The good news? There are plenty of ways to reduce histamine load and support your body’s ability to process it. Here are the key strategies:
1. Be Smart About Food Choices
Certain foods are high in histamine or block the breakdown of histamine, so cutting back on these might help:
High-Histamine Foods to Watch Out For
Aged cheeses (sorry!)
Red wine and champagne
Fermented foods (yogurt, kombucha, kimchi, soy sauce)
Cured meats (salami, bacon, prosciutto)
Tomatoes and avocados
Spinach and eggplant
Vinegar-based condiments (mustard, ketchup, pickles)
Histamine-Friendly Foods
Fresh meats and poultry
Leafy greens (except spinach)
Fresh fruits like apples, pears, and blueberries
Gluten-free grains like rice and quinoa
Herbal teas (peppermint, rooibos)
2. Support DAO Enzyme Activity
Since DAO is responsible for breaking down histamine, boosting its activity can be a game-changer. Here’s how:
🔹 Supplements That Help:
DAO Enzyme Supplements – These can be taken before meals to help break down histamine in food.
Vitamin C – A natural antihistamine that supports mast cell stability.
Vitamin B6 – Helps DAO function properly.

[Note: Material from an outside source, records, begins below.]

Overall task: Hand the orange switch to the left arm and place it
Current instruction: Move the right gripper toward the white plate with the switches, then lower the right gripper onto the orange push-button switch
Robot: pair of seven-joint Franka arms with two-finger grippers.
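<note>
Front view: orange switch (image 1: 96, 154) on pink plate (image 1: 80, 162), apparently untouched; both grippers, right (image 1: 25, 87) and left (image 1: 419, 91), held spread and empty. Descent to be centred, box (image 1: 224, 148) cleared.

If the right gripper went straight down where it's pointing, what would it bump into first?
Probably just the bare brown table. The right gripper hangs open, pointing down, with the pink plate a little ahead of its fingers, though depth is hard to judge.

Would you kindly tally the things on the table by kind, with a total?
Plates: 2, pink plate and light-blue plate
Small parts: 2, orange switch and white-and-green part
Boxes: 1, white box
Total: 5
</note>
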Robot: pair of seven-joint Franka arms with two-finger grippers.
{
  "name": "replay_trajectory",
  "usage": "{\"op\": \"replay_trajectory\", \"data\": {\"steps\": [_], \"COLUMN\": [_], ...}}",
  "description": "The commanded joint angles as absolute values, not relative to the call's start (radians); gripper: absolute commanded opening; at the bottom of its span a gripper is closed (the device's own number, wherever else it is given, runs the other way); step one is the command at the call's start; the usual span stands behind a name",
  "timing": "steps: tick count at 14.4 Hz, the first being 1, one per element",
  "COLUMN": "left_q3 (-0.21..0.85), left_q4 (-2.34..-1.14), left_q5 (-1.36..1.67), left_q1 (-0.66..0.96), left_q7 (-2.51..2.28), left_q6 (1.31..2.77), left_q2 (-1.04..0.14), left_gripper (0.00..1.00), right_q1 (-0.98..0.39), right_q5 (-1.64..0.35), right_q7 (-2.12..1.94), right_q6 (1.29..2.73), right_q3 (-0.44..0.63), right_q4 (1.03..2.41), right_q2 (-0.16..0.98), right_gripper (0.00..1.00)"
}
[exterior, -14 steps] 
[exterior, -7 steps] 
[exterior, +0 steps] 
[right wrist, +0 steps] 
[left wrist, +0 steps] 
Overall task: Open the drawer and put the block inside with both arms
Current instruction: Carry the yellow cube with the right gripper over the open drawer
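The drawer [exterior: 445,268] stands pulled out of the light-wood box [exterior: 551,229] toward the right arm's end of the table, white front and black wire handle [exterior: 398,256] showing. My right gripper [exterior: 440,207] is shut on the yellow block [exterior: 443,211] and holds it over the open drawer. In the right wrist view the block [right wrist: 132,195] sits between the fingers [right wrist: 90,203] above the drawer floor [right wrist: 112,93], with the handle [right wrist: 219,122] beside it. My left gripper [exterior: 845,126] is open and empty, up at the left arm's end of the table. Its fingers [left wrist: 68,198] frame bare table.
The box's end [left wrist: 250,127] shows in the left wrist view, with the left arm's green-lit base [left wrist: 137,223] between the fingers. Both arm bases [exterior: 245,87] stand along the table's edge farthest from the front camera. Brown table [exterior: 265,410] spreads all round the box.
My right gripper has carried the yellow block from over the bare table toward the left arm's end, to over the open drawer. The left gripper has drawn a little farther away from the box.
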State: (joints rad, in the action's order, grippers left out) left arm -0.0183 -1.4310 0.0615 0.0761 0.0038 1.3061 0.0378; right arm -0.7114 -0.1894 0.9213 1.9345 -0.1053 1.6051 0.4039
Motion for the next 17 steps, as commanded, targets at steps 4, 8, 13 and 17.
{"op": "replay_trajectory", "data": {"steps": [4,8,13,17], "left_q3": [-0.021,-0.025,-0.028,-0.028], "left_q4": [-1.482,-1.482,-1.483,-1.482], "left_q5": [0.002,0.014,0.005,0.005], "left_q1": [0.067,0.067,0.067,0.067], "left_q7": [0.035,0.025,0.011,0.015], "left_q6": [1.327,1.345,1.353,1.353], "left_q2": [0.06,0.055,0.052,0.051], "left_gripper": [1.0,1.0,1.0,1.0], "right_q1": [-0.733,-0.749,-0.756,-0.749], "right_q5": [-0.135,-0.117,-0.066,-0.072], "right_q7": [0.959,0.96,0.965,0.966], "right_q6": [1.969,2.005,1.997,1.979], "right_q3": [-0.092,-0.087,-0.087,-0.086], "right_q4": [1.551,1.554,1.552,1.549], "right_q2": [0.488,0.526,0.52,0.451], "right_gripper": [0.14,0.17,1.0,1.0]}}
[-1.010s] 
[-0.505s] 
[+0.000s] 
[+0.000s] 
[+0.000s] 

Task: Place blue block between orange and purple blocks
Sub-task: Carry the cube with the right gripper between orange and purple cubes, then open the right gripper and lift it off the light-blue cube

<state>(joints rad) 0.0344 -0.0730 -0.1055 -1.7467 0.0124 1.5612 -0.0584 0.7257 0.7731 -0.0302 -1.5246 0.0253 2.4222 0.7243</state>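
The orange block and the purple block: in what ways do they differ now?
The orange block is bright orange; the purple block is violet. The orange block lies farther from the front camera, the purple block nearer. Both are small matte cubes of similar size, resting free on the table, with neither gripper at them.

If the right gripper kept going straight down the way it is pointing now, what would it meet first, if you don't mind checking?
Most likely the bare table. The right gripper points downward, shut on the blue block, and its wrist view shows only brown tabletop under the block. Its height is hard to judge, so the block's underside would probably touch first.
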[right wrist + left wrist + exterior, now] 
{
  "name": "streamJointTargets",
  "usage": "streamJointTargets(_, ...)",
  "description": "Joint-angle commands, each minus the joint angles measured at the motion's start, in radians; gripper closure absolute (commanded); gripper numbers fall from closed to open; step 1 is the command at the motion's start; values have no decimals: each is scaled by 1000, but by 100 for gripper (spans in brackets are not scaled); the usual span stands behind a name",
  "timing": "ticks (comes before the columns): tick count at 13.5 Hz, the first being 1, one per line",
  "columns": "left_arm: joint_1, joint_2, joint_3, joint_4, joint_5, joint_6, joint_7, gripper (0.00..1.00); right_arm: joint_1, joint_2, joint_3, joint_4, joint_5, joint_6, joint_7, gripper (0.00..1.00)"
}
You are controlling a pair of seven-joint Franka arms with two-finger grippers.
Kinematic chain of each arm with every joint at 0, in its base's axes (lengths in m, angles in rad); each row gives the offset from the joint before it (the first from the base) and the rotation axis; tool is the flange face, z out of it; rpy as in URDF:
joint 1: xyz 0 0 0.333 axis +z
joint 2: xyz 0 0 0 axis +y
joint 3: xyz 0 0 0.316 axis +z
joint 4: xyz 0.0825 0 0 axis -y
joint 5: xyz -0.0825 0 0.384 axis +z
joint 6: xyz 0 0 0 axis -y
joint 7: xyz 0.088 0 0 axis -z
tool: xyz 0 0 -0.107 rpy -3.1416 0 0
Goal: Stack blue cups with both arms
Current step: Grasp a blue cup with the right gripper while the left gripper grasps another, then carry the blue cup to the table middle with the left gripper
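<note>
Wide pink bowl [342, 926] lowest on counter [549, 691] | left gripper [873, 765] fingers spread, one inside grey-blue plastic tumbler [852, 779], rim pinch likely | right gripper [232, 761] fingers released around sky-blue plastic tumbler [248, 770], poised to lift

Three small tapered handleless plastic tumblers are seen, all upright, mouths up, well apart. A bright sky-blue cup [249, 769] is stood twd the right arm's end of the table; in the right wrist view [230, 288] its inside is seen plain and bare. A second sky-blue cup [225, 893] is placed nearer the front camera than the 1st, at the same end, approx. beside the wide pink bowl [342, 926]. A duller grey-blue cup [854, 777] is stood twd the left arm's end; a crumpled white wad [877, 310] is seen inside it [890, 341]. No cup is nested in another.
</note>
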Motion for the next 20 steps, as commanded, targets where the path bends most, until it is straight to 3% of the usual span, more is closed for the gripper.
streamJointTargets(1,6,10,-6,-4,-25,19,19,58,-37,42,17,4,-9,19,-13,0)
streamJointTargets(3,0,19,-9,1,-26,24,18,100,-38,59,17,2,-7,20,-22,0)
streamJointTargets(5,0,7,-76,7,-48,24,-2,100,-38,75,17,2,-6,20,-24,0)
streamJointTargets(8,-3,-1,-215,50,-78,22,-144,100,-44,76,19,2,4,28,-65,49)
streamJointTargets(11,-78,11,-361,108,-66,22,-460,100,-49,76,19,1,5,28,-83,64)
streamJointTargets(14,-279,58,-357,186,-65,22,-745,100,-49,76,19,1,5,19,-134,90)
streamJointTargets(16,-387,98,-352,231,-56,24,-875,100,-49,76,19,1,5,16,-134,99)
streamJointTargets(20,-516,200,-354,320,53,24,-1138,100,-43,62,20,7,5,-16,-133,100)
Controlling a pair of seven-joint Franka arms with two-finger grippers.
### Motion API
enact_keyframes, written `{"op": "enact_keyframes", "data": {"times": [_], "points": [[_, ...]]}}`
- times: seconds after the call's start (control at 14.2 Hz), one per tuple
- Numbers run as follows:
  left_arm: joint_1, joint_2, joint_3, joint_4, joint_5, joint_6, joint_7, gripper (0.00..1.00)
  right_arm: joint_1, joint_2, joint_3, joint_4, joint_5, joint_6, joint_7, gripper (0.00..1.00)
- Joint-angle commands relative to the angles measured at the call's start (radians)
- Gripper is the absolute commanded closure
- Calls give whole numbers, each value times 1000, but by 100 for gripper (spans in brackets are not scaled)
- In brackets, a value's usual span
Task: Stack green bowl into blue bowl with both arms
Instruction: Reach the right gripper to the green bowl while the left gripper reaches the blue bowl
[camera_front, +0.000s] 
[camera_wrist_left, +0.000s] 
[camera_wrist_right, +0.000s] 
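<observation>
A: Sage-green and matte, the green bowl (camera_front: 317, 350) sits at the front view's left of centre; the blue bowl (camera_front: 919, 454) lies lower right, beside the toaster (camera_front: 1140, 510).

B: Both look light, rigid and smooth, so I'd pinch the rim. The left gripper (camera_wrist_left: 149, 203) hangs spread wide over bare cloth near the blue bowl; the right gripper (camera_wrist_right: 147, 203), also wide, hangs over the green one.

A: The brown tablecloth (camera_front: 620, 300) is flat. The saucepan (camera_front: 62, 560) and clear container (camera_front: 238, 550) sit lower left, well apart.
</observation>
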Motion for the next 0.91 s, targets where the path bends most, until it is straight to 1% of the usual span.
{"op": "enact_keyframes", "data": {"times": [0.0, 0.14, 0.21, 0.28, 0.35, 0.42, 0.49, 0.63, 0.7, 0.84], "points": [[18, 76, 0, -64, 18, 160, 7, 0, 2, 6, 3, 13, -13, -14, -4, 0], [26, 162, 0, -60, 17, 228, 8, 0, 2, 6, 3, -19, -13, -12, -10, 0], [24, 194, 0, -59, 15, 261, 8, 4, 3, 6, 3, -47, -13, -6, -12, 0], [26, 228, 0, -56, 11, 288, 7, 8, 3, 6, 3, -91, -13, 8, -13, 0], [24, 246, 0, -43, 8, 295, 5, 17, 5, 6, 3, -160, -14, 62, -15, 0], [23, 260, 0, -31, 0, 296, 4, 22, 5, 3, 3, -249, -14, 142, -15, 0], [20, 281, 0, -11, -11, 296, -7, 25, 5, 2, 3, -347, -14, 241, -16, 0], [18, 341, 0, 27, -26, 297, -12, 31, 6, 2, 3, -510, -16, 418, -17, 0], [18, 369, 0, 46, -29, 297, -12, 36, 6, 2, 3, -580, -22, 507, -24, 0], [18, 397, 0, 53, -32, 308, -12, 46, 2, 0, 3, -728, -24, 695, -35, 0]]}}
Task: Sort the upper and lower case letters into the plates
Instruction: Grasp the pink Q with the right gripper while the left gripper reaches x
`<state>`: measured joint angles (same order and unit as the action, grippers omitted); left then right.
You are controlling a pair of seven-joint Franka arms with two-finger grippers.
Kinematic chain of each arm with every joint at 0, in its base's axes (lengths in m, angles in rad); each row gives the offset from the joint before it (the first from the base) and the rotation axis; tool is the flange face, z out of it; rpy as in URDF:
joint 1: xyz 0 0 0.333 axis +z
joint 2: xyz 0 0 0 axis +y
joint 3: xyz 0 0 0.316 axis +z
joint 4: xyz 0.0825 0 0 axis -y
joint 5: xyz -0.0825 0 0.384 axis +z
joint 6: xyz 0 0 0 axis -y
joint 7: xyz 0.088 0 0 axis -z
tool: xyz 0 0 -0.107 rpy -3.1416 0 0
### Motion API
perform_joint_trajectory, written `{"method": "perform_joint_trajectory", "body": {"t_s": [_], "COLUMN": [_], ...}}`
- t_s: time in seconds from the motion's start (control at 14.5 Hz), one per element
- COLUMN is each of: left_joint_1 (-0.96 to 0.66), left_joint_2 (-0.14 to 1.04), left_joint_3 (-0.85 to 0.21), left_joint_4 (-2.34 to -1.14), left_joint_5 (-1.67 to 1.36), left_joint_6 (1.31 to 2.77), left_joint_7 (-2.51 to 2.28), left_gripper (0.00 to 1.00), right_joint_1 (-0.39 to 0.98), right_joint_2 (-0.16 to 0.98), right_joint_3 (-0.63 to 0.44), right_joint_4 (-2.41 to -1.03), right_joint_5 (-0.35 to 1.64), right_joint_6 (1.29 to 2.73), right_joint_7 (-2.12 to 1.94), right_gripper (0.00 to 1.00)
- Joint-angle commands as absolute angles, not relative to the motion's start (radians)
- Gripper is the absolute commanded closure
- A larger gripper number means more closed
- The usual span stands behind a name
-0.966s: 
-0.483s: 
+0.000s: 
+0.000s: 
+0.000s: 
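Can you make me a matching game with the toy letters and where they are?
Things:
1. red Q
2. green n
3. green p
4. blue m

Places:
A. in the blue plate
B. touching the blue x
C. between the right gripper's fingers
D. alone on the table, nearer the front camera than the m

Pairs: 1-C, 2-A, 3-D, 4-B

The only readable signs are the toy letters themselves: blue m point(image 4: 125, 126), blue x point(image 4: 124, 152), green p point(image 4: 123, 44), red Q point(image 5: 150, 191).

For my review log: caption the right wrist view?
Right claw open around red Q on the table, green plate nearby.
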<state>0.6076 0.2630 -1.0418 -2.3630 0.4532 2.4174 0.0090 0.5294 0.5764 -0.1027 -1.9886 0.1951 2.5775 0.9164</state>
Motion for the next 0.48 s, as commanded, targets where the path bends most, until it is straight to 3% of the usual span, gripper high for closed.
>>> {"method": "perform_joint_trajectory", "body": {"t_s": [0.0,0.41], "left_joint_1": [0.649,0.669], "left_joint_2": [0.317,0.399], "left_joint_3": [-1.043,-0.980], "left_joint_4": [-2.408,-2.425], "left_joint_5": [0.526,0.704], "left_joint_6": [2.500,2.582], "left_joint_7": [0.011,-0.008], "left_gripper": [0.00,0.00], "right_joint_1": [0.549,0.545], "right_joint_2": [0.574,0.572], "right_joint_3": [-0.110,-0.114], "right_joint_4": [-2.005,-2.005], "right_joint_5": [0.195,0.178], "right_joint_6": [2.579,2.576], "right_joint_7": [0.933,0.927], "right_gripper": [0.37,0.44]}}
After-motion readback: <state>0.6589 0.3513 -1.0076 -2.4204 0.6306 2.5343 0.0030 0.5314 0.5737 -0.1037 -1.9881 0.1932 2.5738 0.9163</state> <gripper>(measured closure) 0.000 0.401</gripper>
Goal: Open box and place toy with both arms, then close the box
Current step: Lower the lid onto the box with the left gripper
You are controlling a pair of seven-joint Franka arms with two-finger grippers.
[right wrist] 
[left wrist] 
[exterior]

Magnesium – Helps regulate histamine release.
Quercetin – A natural flavonoid that calms histamine release (found in onions, apples, and supplements).
3. Balance Your Hormones
Since the histamine-oestrogen connection is so strong, hormone balance is key.
HRT (Hormone Replacement Therapy) – Some women find that HRT helps stabilise histamine-related symptoms, especially if progesterone is included (which has anti-inflammatory effects).
Natural Hormone Support – Managing stress, eating a whole-food diet, and ensuring good sleep can support healthy hormone levels.
It is often helpful to take antihistamines if you are really struggling. These can help reduce the symptoms of histamine intolerance, but it is important to be careful not to take long term.
4. Improve Gut Health
A big chunk of histamine regulation happens in the gut. If your digestion is off, histamine build up can be worse.
Probiotics – But Choose Wisely! Some probiotics (like Lactobacillus casei and Lactobacillus bulgaricus) actually produce histamine, while others (like Bifidobacterium infantis and Bifidobacterium longum) help break it down. Look for low-histamine probiotics.
Digestive Enzymes – Supporting digestion can help your body handle histamine better.
Reduce Alcohol and Processed Foods – These can worsen histamine issues and gut inflammation.
5. Lifestyle Adjustments That Help
Stay Hydrated – Dehydration makes histamine symptoms worse.
Exercise in Moderation – Intense workouts can trigger histamine release, but gentle activities like yoga, walking, or swimming can help regulate it.
Reduce Stress – Stress triggers histamine release! Try mindfulness, meditation, or deep breathing exercises.
Histamine intolerance can be a sneaky but significant issue during menopause. If you’re struggling with unexpected symptoms, it’s worth considering whether histamine is a factor. By making dietary changes, supporting DAO activity, balancing hormones, and improving gut health, you can reduce your symptoms and start feeling more like yourself again.